→ **Goal of the exercise**
This task calls for copying every line of the records that includes the word "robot".

[Collected data entries]

▬▬▬▬▬▬▬▬▬▬

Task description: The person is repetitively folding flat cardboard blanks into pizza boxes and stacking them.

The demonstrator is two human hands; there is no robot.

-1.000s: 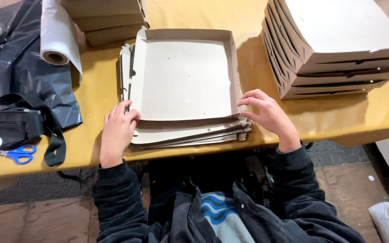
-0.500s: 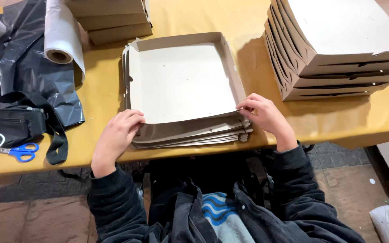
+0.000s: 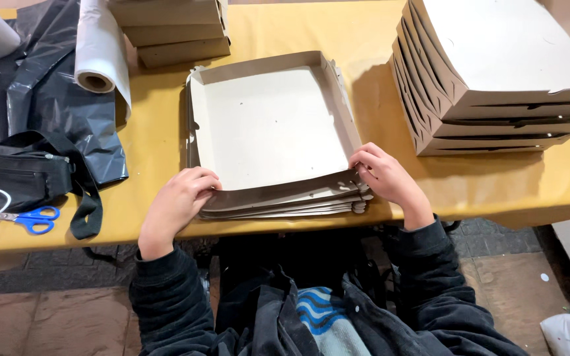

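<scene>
Nearest, at the table's front edge, the left hand curls its fingers over the near left corner of the half-folded cardboard box, and the right hand pinches the near right corner flap. The box rests on a low pile of flat cardboard sheets in the middle of the yellow table. Left lie blue scissors and a black bag. Farther right stands a stack of folded boxes; far left, a plastic roll.
</scene>
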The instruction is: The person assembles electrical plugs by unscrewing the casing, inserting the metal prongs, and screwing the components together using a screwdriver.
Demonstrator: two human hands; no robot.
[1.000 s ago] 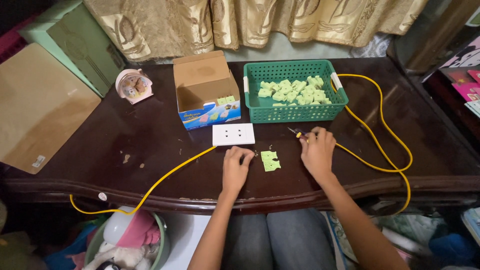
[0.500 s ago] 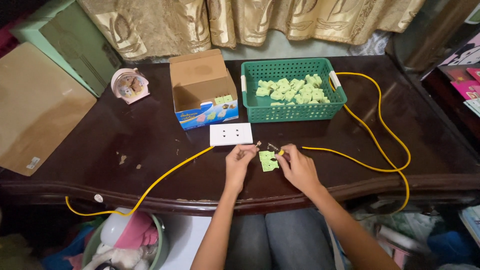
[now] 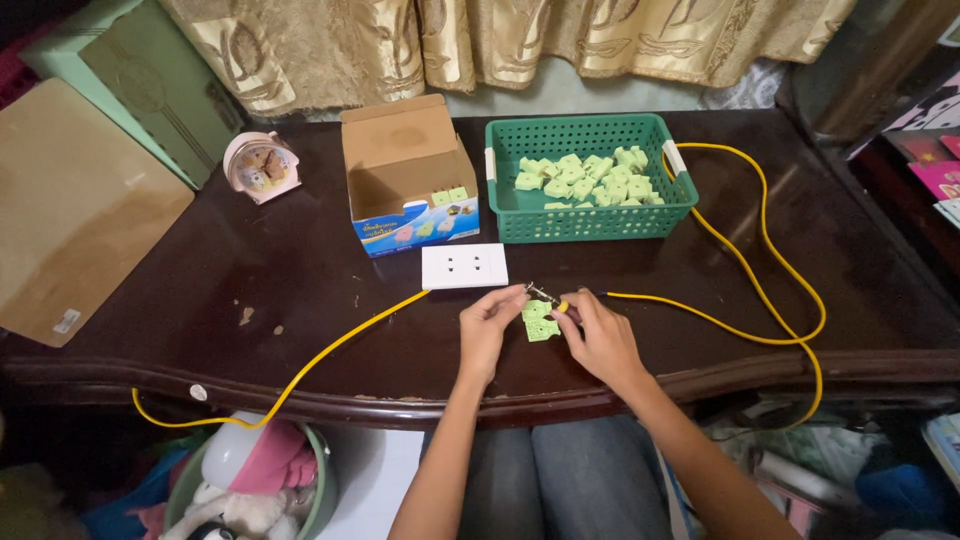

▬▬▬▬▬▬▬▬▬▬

→ **Solution for this task**
The demonstrator is two human hands; there is no robot.
Demonstrator: two human hands; no robot.

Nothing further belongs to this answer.